I was mistakenly convinced that the singer was singing the words “I Feel the Night”. Under this false presumption, I had made this the theme song for the summer of 1986. See, I truly believed that there was this vibe, this “magic” if you will, that existed in some kind of objective state. It was there for the taking, and was most potent during the nighttime – the nighttime of the summer. All you had to do was “reach out with your feelings” (thank you, Star Wars, for that quote) and the night and all its magic was at your disposal. It was called “feeling the night”. Ironically, the song’s real title and subject are more appropriate for a horror movie, or a horror novel like – Summer of Night.
Back in 1986 I had a group of friends. We all navigated around our neighborhoods on our bikes. Every late afternoon, I wondered where the night would take us. Sometimes it took us to Mikey’s backyard where he had the pool. Sometimes it took as to Tracey’s front porch. Sometimes it took us to Johnny’s alley. Often we would have beers, bought at a bar a mile away that sold to us minors. We pedaled our bikes with six-packs wrapped in our arms. We snuck out late at night and hung out at park benches. We had bottle rocket wars. We smoked an occasional joint. We “felt the night.”

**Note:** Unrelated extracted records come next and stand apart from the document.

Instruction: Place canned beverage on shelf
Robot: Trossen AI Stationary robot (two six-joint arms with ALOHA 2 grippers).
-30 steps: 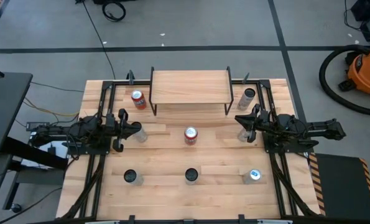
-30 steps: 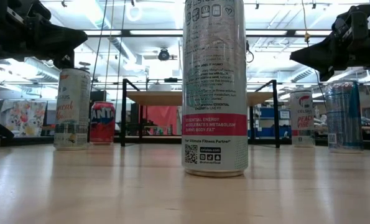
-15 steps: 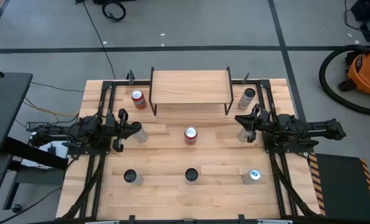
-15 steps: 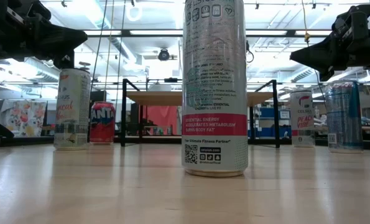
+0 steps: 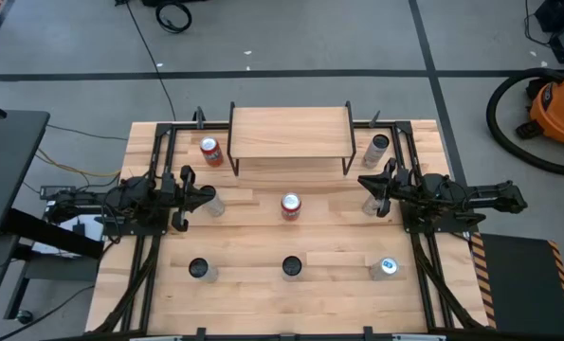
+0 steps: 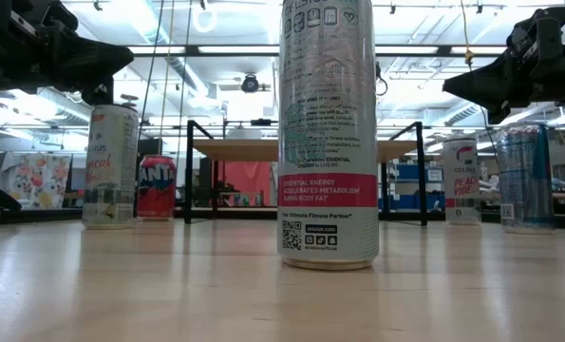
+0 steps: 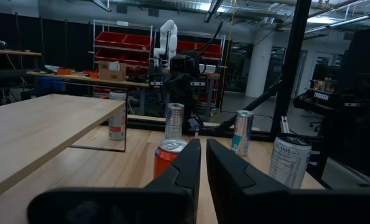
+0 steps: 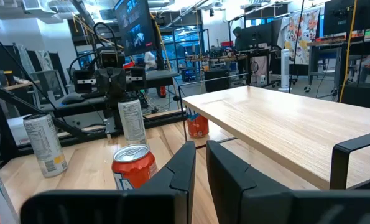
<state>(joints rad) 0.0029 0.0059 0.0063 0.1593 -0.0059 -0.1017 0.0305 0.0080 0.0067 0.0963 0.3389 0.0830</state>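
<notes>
The shelf (image 5: 289, 133), a light-wood board on black legs, stands at the table's far middle. A red-topped can (image 5: 290, 206) stands upright on its base at the table's centre, between both grippers. It also shows in the left wrist view (image 7: 171, 155) and the right wrist view (image 8: 134, 165). My left gripper (image 5: 204, 195) is shut and empty, held above the table left of that can. My right gripper (image 5: 365, 188) is shut and empty, held above the table right of it. Each points level toward the centre can.
Other cans stand upright: a red one (image 5: 210, 152) left of the shelf, a silver one (image 5: 377, 147) right of it, one by each gripper (image 5: 213, 203) (image 5: 372, 205), and three along the near row (image 5: 198, 270) (image 5: 291, 268) (image 5: 388, 267). The near middle can (image 6: 328, 133) fills the low view.
</notes>
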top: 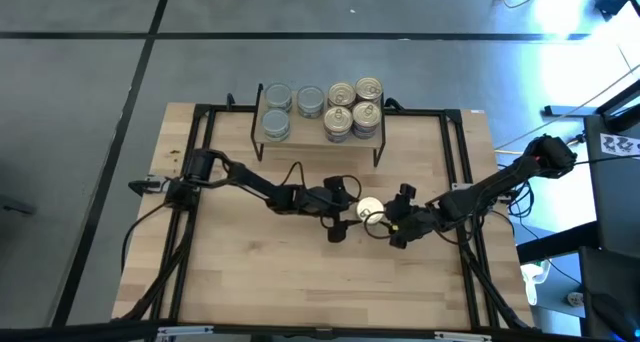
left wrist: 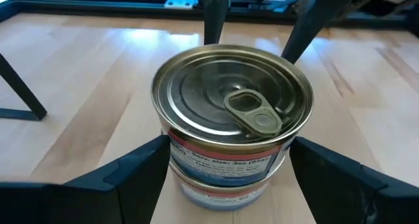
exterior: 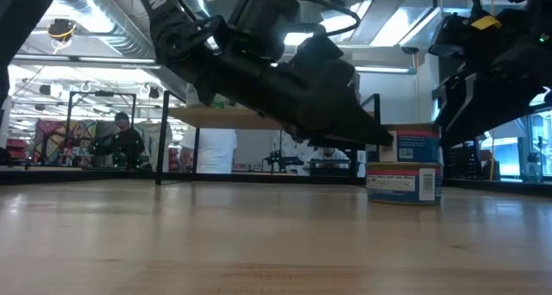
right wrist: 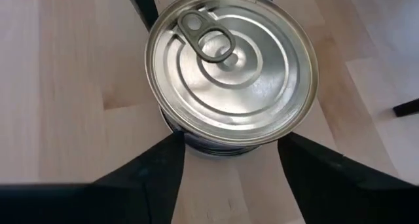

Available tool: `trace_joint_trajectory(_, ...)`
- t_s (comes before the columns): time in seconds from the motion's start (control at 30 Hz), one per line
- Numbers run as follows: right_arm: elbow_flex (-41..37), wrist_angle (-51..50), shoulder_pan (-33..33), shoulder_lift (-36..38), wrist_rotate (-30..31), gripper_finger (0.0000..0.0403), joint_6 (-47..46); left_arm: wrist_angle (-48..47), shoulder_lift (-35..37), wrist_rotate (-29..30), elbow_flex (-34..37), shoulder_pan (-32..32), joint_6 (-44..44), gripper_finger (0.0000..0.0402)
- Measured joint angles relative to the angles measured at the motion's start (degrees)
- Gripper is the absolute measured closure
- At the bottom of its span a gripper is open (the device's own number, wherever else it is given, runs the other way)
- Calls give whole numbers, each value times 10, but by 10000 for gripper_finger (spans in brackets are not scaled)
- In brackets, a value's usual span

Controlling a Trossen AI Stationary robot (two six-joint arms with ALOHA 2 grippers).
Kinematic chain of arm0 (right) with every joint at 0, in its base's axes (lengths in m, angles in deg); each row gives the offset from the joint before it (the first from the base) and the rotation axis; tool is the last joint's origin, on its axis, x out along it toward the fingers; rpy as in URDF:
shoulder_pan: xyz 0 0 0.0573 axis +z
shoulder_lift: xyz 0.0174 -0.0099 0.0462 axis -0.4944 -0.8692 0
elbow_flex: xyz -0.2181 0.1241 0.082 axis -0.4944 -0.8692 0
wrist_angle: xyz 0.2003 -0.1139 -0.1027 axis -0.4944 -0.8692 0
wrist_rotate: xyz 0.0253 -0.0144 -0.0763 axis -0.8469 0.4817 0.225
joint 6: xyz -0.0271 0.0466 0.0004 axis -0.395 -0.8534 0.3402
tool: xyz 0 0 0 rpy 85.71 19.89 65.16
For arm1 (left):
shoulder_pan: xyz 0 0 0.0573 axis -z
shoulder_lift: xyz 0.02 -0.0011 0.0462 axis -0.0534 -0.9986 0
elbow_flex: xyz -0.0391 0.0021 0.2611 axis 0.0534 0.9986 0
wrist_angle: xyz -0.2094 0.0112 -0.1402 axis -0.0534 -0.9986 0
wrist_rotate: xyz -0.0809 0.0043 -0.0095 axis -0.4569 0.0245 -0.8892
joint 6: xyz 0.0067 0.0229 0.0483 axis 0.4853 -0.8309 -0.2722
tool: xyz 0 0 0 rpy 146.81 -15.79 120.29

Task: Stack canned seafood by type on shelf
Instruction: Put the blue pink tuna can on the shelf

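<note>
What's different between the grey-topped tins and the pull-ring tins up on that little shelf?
The grey-topped tins have plain lids; the pull-ring tins carry ring tabs and look more golden. From above, three grey-topped lids show, against four pull-ring lids set in a square. The grey-topped tins sit toward the left arm's end of the shelf, the pull-ring tins toward the right arm's end. Both kinds are round and upright.
</note>
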Motion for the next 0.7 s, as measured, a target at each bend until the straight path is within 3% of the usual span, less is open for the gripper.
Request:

Now I know what you’re thinking. Earlier I was lamenting the loss of freedom for the children of today. Some of the things my friends and I did that summer fall into the delinquent category. So one might say, “See! When children are left unsupervised in an environment without structure, this is what happens. Kids do bad things.” Well, touche’. But we really weren’t bad kids. And for the record, we were a bit older than the kids of the novel , and Simmons argues more for an adventure-filled summer for the pre-teenage kids, before things like drinking and drug use enter the picture.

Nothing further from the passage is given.